The purpose of this project is to find circumstances in which social learning occurs between independent agents. In scenarios conductive to social learning, novices can learn to accomplish a task more effectively in the presence of experts than they would alone. The motivating example illustrated in the introduction shows an extreme case in which novice agents in the presence of experts are able to attain high skill levels, but solitary novices are unable to (or extremely unlikely to).

When the exploration task is easy to solve directly (without incorporating information from other agents), the presence of experts confers no benefit to novices. This is the case in the cluttered environment, as shown above. Conversely when the behavior of other agents provides helpful cues for solving tasks, novices can learn policies that make use of that information, as I observed in the goal cycle environment with hidden goals.

Next steps

With three-goal goal cycle environments, it is difficult to construct a scenario in which solitary agents consistently fail to learn while novices robustly succeed at learning in the presence of experts. This is because novice agents (whether or not they are solitary) learn to avoid the penalty cost of exploration by avoiding goal tiles altogether (after receiving an initial reward), as shown below.

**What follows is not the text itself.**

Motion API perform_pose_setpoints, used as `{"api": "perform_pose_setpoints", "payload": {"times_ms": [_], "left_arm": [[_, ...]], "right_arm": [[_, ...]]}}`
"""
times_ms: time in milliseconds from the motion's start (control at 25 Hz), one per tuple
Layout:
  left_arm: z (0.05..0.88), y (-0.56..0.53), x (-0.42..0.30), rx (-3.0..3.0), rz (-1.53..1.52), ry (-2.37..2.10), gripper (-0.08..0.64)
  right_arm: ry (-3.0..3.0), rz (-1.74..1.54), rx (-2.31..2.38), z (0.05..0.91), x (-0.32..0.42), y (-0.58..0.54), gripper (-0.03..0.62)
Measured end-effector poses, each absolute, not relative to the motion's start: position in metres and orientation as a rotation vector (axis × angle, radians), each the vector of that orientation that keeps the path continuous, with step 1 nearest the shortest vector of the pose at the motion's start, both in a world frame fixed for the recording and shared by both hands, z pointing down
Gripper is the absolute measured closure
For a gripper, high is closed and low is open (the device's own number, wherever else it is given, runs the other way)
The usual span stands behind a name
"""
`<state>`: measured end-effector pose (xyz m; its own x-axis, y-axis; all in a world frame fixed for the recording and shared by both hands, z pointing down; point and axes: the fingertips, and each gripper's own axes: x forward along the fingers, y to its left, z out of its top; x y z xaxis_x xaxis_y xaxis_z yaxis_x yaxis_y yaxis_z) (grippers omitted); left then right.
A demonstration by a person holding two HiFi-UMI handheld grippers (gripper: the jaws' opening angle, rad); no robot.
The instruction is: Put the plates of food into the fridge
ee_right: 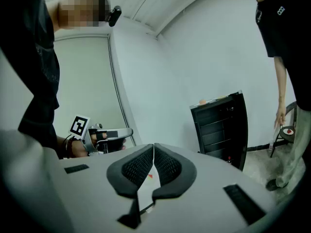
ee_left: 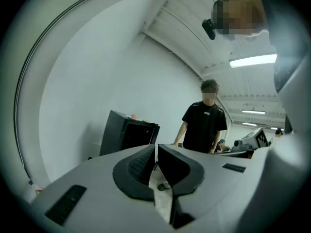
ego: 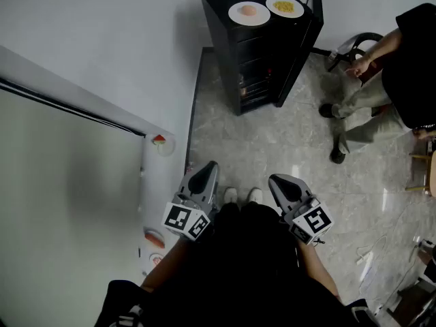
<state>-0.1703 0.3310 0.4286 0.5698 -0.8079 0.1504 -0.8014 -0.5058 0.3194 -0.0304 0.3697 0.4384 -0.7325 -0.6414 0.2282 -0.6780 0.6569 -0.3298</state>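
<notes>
Both tongs were held close to the wearer's waist, side by side and pointing slightly downward. The left tongs (ego: 211,165) had their jaws together or very nearly so, with only a thin slit between the tips and nothing in it. The right tongs (ego: 276,180) were fully closed and also empty. This looked like a resting carry, since neither was within reach of anything to grip.

Pale marble floor (ego: 286,148) stretched ahead of the tongs, with a white wall (ego: 102,39) running along the left tongs' side. Straight ahead and well apart from both tongs stood a small black fridge (ego: 252,60). Its door (ego: 303,43) was swung open toward the right tongs' side, probably left that way so the plates could go straight in. A bystander in black (ego: 409,60) stood ahead of the right tongs and off to its outer side, near the fridge but clear of the path to it.

Two white plates sat on top of the fridge, not inside it. One plate held pinkish food (ego: 249,13) and was on the left tongs' side. The other plate held yellow food (ego: 285,6) and lay just beside the first, nearer the door. They seemed set there for pickup, so the task appeared not yet begun.

The wearer's pale shoes (ego: 242,195) showed between the two tongs. On a white ledge (ego: 146,182) just beside the left tongs, small red and orange bits (ego: 159,140) lay too small to identify.
</notes>
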Motion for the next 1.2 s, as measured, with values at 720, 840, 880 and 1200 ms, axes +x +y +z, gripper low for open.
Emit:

With more than three goals the penalty can be set such that there many non-expert strategies that still involve traversing goal tiles. I hypothesize that agents with such sub-optimal strategies would be more likely to learn to associate cues from experts with higher rewards, and thus might be more likely to learn social behavior. Discovering the correct cycle in environments with four or more goals is significantly harder, so training optimal experts poses a challenge. Still, I think this is a very promising direction.

In this post, I have used returns as a stand-in for skill. But agents that achieve high rewards by following experts might be following much simpler policies (i.e. “follow a blue agent”) than those that solve the task directly (i.e. “find one goal, then another; if the second gave a penalty, …”). One way to tighten up the analogy with human social skill acquisition would be to evaluate the transfer performance of trained novices in solitary environments.


Joseph Henrich (2015). The Secret of Our Success: How Culture Is Driving Human Evolution, Domesticating Our Species, and Making Us Smarter.

Michael Tomasello (2009). Why We Cooperate.

Diana Borsa et al. (2019) Observational Learning by Reinforcement Learning. AAAMAS 2019, Montreal, Canada, 2019.

John Schulman et al. Proximal Policy Optimization Algorithms. arXiv preprint arXiv:1707.06347, 2017.

Prafulla Dhariwal et al. baslines. GitHub repository 2017.

  1. To facilitate mini-batch gradient steps in the PPO updates, agents store the LSTM hidden states $h_t$ alongside the partially observed Markov decision process (POMDP) state-action-reward tuples $(s_t, a_t, r_t)$ recorded as they interact with the environment. The policy and value functions are updated synchronously with a single Adam optimizer with mini-batches consisting of 256 to 1024 randomly sampled trajectories of 8 consecutive time steps (for a total of 1024-8192 transitions per mini-batch). 

  2. The LSTM hidden state is actually comprised of “hidden” and “cell” values and would conventionally be expressed as a tensor of shape $[2\times n_h]$. I glossed over this distinction in the discussion above for the sake of brevity.